Fix intersecting live ranges created by instruction scheduler
When scheduling code like the following:
LOOP:
v2=phi(v0, v1)
use(v2)
v1=...
goto LOOP
the instruction scheduler can move 'v1=...' before 'use(v2)'. This
causes live ranges of v1 and v2 to intersect and results to a MOV
instruction to be created.
The CL fixes this.
Improvements, Pixel3:
Little CPU, arm64
micro/GCCLoops
Example12 14.1%
Example10b 11.0%
Example23 8.1%
Example24 6.6%
Example10a 5.0%
FFT workload 4.7%
Compress workload 1.2%
Little CPU, arm32
micro/GCCLoops
Example23 7.5%
Example24 4.3%
MonteCarlo workload 1.35%
Big CPU, arm32 and arm64
No significant improvements
No significant regressions (> 5%) are found.

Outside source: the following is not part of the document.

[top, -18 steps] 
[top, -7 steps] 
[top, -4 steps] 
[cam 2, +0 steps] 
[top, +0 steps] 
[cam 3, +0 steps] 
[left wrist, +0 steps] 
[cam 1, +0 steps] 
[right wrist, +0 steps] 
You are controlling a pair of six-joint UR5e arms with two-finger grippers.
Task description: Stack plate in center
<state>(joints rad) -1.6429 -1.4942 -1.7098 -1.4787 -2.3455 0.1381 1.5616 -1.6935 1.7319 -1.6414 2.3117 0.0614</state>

Test: test.py --host --optimizing --jit --gtest
Test: test.py --target --optimizing --jit
Test: run-gtests.sh
Change-Id: I1e4282af18f2d51fde5325a0c00a57e8bbc4fbed
diff --git a/compiler/optimizing/scheduler.cc b/compiler/optimizing/scheduler.cc
index e5ff8a8..f722cf9 100644
--- a/compiler/optimizing/scheduler.cc
+++ b/compiler/optimizing/scheduler.cc
@@ -282,6 +282,36 @@
}
}
+void SchedulingGraph::AddCrossIterationDependencies(SchedulingNode* node) {
+ for (HInstruction* instruction : node->GetInstruction()->GetInputs()) {
+ // Having a phi-function from a loop header as an input means the current node of the
+ // scheduling graph has a cross-iteration dependency because such phi-functions bring values
+ // from the previous iteration to the current iteration.
+ if (!instruction->IsLoopHeaderPhi()) {
+ continue;
+ }
+ for (HInstruction* phi_input : instruction->GetInputs()) {
+ // As a scheduling graph of the current basic block is built by
+ // processing instructions bottom-up, nullptr returned by GetNode means
+ // an instruction defining a value for the phi is either before the
+ // instruction represented by node or it is in a different basic block.
+ SchedulingNode* def_node = GetNode(phi_input);
+
+ // We don't create a dependency if there are uses besides the use in phi.
+ // In such cases a register to hold phi_input is usually allocated and
+ // a MOV instruction is generated. In cases with multiple uses and no MOV
+ // instruction, reordering creating a MOV instruction can improve
+ // performance more than an attempt to avoid a MOV instruction.
+ if (def_node != nullptr && def_node != node && phi_input->GetUses().HasExactlyOneElement()) {
+ // We have an implicit data dependency between node and def_node.
+ // AddAddDataDependency cannot be used because it is for explicit data dependencies.
+ // So AddOtherDependency is used.
+ AddOtherDependency(def_node, node);
+ }
+ }
+ }
+}
+
void SchedulingGraph::AddDependencies(SchedulingNode* instruction_node,
bool is_scheduling_barrier) {
HInstruction* instruction = instruction_node->GetInstruction();
@@ -340,7 +370,11 @@
if (other_node->IsSchedulingBarrier()) {
// We have reached a scheduling barrier so we can stop further
// processing.
- DCHECK(other_node->HasOtherDependency(instruction_node));
+ //
+ // As a "other" dependency is not set up if a data dependency exists, we need to check that
+ // one of them must exist.
+ DCHECK(other_node->HasOtherDependency(instruction_node)
+ || other_node->HasDataDependency(instruction_node));
break;
}
if (side_effect_dependency_analysis_.HasSideEffectDependency(other, instruction)) {
@@ -372,6 +406,8 @@
AddOtherDependency(GetNode(use.GetUser()->GetHolder()), instruction_node);
}
}
+
+ AddCrossIterationDependencies(instruction_node);
}
static const std::string InstructionTypeId(const HInstruction* instruction) {